These 3 controllers are all about the HDD, is that so? And which item(s) should I chose in the kernel for bootable one?

----------

## Suicidal

If you are using genkernel 3.4.11 there is a bug in it where it does not correctly honor --kernel-config. It appears to be loading generic configs from /usr/share/genkernel.

I noticed it last night when it kept setting the processor type to generic and my config is core2.

----------

## burwoad

It's solved.

I found it is a LSI Logic SAS hdd. So as others do, i enabled the kernel items like Fusion MPT device support for SAS such things. But after that, I found it is still unbootable. But when the screen pomps  error message like "Kernel panic - not syncing: VFS: Unable to mount root fs on unknown-block(2,0)", I also see  strings like "... sdb1 ... 88326 ..." "... sdb2 ... 48243195..." in the top of the screen. Things seem so queer, when I install gentoo by a livecd(an Archlinux CD, and I have also tried Ubuntu also), the lable was sdf, how could it changed to sdb? And from the number in line, I confirmed that the sdb2 must be the partion created in the livecd, since they have the same volume, and so is sdb1 to sdf1.

As it was, I chroot into the system by livecd again, and alter all the "sdf"s in fstab and grub.conf to "sdb". After rebooting, the system start up finally.

OK, such a boot disater is solved finally, which confused me so many days. Thanks for all the help provided to me.

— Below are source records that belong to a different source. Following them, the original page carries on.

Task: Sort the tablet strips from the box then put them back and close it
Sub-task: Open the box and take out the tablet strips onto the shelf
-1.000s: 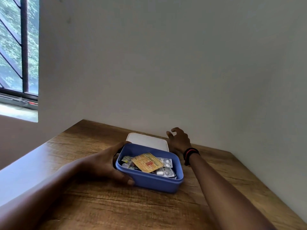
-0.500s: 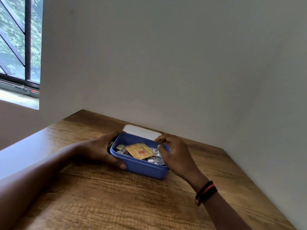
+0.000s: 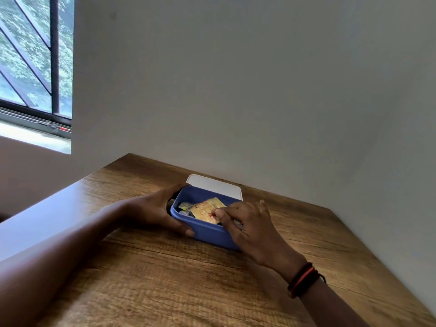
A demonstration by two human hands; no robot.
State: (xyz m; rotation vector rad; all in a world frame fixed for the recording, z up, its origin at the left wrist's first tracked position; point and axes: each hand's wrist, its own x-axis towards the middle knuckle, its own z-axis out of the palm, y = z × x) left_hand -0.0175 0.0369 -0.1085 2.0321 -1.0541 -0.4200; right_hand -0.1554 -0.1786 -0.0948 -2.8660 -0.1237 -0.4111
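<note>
wooden surface (image 3: 165, 279) by the wall; open blue box (image 3: 207, 232) with lid (image 3: 219, 186) behind. left hand (image 3: 151, 211) grips the box's side. right hand (image 3: 250, 223), a moment ago at the rim, now pinches the gold strip (image 3: 203, 208) inside: sorting begins.

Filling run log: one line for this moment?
left hand: steadies blue box | right hand: fingertips on yellow strip | white lid: off, behind box

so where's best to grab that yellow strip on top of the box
Pinch the yellow strip by its near right corner, coming from above on the right hand side. It lies flat on the pile inside the blue box, and the walls block a side approach.
</note>
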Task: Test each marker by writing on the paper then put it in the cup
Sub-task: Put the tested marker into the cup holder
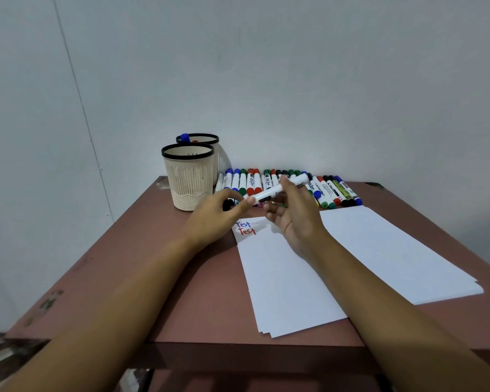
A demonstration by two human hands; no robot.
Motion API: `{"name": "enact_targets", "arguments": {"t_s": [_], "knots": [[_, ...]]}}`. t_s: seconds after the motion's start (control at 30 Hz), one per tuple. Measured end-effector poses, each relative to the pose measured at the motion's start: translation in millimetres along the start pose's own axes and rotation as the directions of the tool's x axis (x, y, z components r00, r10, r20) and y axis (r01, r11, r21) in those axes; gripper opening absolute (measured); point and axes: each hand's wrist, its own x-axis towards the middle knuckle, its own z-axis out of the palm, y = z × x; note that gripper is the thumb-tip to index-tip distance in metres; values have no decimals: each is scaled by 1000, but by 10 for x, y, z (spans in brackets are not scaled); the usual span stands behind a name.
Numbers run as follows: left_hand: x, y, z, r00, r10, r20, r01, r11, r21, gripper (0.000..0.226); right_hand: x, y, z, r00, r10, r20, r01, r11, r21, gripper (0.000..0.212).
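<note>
The white marker [277, 189] was held in the air between both hands, above the far edge of the left paper stack [280, 278] and tilted so that its right end sat higher; the right hand [293, 215] gripped its barrel with curled fingers, palm turned upward; the left hand [224, 212] pinched its lower left end with thumb and fingertips, and a small dark object showed under those fingers, though what it was could not be told. The words "Test" [245, 228] stood twice at the top left corner of that stack, once in blue and once in red; the right paper stack [393, 250] lay just beside it, blank. Two slotted cream cups stood at the far left of the brown table [125, 264]; the front cup [188, 179] touched the rear cup [210, 142], which held a blue marker [184, 137]. A row of markers [331, 190] lay along the wall [294, 80] behind the hands.
</note>
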Motion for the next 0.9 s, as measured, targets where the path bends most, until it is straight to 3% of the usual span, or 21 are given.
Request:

But I still have a question, that is: how could the volume labels differ in the booting period and in livecd?

----------

## Jaglover

burwoad,

those are not labels. They are device nodes. Normally, the first drive on first controller that gets initialized becomes sda, second drive becomes sdb and so on. As you can see, it depends on your kernel configuration.

----------